A sa mort, en juillet 1978, Vladimir Nabokov travaillait sur un nouveau livre, "The original of Laura : dying is fun". Il laissera son manuscrit inachevé, quand bien même dans sa tête le livre était terminé. Ainsi l'auteur confiait au New-York Times dès 1976 que "dans mon délire diurne, je le lisais à haute voix à un petit
auditoire rêvé dans l'enceinte d'un jardin muré. Il y avait là des
paons, des pigeons, mes parents morts depuis longtemps, deux cyprès,
quelques jeunes infirmières accroupies, et un médecin de famille si
vieux qu'il en était presque invisible."
Dans son testament, Nabokov demandait à sa femme Véra de brûler tout document inachevé de sa main, ce qu'elle ne put jamais se résoudre à faire. A sa mort, en 1991, c'est à son fils Dimitri qu'échoua la responsabilité de détruire ou non le manuscrit de Laura. Aujourd'hui, il se décide à le faire publier, estimant que son père n'aurait sans doute pas souhaité que son texte disparaisse à tout jamais, s'il avait eu le temps d'y réfléchir sereinement.

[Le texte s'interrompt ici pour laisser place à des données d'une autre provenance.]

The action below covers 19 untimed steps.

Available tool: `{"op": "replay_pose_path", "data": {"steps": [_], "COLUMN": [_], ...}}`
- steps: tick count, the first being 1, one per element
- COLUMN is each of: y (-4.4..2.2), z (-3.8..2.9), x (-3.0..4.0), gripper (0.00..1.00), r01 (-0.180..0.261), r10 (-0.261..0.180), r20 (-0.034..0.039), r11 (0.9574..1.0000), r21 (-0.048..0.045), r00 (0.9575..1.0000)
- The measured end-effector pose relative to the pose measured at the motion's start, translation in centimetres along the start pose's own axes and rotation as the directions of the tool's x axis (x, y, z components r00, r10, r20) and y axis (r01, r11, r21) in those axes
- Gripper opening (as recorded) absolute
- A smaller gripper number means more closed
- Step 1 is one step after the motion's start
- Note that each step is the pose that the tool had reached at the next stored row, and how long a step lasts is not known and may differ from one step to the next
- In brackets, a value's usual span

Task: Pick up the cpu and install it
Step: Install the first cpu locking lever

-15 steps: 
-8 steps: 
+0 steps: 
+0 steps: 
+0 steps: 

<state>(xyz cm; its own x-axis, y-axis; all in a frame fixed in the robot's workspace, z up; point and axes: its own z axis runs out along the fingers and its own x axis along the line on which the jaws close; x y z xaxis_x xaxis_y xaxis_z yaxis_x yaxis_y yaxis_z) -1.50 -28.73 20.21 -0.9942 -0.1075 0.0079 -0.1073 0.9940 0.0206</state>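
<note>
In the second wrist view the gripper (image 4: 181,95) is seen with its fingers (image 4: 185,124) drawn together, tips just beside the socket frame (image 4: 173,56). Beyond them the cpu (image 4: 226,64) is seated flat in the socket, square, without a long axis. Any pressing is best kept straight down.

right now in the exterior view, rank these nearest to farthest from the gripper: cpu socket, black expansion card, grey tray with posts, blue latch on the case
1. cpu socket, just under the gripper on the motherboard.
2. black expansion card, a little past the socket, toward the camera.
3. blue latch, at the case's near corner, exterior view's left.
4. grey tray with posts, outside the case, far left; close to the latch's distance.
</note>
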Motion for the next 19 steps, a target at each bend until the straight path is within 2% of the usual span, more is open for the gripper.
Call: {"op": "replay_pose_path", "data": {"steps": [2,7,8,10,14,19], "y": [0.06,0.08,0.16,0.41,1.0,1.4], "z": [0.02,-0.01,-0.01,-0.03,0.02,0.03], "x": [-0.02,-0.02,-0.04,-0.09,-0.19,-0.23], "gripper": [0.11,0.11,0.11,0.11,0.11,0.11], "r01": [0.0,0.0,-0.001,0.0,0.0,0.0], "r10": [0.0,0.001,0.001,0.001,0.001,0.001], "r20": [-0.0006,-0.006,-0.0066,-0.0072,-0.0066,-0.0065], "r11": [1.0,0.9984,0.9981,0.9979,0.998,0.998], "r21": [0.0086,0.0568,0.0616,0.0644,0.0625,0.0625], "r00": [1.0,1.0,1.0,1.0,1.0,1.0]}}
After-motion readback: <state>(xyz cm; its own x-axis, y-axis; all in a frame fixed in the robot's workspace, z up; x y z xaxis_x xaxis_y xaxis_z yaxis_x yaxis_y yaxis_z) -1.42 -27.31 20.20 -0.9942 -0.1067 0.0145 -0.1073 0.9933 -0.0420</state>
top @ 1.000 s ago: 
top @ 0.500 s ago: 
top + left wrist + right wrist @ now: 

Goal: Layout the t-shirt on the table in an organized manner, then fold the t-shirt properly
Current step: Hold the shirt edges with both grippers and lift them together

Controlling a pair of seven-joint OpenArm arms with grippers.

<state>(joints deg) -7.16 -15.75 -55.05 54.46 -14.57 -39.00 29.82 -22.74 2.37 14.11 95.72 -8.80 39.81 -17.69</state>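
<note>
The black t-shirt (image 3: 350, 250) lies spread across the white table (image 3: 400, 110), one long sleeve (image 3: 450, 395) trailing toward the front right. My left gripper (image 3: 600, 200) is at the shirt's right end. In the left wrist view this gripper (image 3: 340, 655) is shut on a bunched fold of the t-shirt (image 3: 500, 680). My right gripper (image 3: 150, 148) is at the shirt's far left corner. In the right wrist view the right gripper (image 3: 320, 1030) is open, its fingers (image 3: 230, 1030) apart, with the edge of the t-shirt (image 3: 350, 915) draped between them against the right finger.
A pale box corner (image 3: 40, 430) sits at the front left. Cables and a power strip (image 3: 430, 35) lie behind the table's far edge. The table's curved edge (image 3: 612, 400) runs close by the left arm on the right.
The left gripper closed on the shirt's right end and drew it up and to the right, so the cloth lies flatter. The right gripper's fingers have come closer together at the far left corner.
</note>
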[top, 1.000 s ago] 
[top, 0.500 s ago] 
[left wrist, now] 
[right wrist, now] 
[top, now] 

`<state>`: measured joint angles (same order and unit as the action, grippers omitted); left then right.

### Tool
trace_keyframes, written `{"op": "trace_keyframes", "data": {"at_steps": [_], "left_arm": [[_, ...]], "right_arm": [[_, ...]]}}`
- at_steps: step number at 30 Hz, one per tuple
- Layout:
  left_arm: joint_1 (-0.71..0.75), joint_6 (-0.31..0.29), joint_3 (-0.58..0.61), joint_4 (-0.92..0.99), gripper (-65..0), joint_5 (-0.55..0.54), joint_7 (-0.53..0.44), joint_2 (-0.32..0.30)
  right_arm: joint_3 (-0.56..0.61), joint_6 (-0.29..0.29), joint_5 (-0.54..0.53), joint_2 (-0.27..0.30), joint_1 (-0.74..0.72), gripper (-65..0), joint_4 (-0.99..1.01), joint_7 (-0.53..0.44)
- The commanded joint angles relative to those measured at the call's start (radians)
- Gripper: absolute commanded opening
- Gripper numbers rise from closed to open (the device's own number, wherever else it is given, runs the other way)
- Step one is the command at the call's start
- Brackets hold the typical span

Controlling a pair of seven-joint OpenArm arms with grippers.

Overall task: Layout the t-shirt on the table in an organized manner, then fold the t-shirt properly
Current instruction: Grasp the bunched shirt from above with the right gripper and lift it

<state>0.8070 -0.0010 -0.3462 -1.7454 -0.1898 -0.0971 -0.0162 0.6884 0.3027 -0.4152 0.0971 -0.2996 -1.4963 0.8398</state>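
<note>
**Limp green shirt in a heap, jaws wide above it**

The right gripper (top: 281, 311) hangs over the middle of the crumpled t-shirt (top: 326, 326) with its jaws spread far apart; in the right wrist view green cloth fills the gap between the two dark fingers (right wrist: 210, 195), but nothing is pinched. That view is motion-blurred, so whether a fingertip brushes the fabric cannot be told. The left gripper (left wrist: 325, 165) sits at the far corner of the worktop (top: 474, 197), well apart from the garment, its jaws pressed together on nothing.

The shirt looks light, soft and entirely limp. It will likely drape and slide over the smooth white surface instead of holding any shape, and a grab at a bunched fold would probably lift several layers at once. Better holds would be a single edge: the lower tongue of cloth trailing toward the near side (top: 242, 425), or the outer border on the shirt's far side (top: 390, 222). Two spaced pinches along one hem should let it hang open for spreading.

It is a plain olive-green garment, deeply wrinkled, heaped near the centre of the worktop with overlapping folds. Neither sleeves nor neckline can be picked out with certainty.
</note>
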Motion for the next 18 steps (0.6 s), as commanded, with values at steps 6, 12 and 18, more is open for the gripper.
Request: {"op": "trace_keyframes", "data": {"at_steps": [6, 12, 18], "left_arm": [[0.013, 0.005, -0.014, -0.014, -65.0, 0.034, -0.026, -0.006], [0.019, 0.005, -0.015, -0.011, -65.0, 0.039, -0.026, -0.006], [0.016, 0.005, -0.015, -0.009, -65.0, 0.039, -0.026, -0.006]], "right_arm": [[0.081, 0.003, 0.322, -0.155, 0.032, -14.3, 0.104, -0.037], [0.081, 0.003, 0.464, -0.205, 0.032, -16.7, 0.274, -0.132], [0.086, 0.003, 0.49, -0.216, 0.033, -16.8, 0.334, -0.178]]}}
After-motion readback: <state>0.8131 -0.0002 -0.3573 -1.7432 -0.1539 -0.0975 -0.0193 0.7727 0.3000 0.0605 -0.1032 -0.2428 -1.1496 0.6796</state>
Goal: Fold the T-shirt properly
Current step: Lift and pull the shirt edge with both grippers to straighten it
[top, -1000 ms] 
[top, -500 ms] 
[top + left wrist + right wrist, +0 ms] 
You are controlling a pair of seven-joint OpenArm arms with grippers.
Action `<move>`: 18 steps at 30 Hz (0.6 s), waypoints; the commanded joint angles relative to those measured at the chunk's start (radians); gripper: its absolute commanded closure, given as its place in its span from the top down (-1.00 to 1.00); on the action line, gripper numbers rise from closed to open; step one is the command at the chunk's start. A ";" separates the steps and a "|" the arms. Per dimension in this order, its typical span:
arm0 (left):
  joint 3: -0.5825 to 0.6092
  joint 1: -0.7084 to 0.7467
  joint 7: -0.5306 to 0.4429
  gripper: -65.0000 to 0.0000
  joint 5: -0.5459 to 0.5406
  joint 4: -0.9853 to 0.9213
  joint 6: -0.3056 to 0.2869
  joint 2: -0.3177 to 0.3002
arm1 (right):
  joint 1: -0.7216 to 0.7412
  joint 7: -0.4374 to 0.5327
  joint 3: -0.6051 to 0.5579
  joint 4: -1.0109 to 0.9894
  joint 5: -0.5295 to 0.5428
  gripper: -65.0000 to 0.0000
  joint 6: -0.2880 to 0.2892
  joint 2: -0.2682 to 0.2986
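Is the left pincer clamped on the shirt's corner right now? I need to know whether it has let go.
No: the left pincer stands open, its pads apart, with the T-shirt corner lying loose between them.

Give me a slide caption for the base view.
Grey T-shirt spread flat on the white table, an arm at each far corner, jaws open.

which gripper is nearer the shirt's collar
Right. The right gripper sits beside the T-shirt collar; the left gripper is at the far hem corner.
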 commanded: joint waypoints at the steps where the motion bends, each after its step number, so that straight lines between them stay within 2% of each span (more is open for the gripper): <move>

On ignore encore quand sortira le livre et sous quelle forme, mais ce que l'on sait, c'est que bien que fragmentaire, cet ouvrage présente un Nabokov au sommet de son art, un chef d'oeuvre en devenir qu'il nous appartiendra maintenant de finir de rêver...
Photo : L'original de l'ouvrage de Vladimir Nabokov,
"Laura" photographié par Alexei Konovalov dans la banque de Montreux où
il est conservé.
La photo et la citation de Vladimir Nabokov sont extrait du site du journal Le Monde.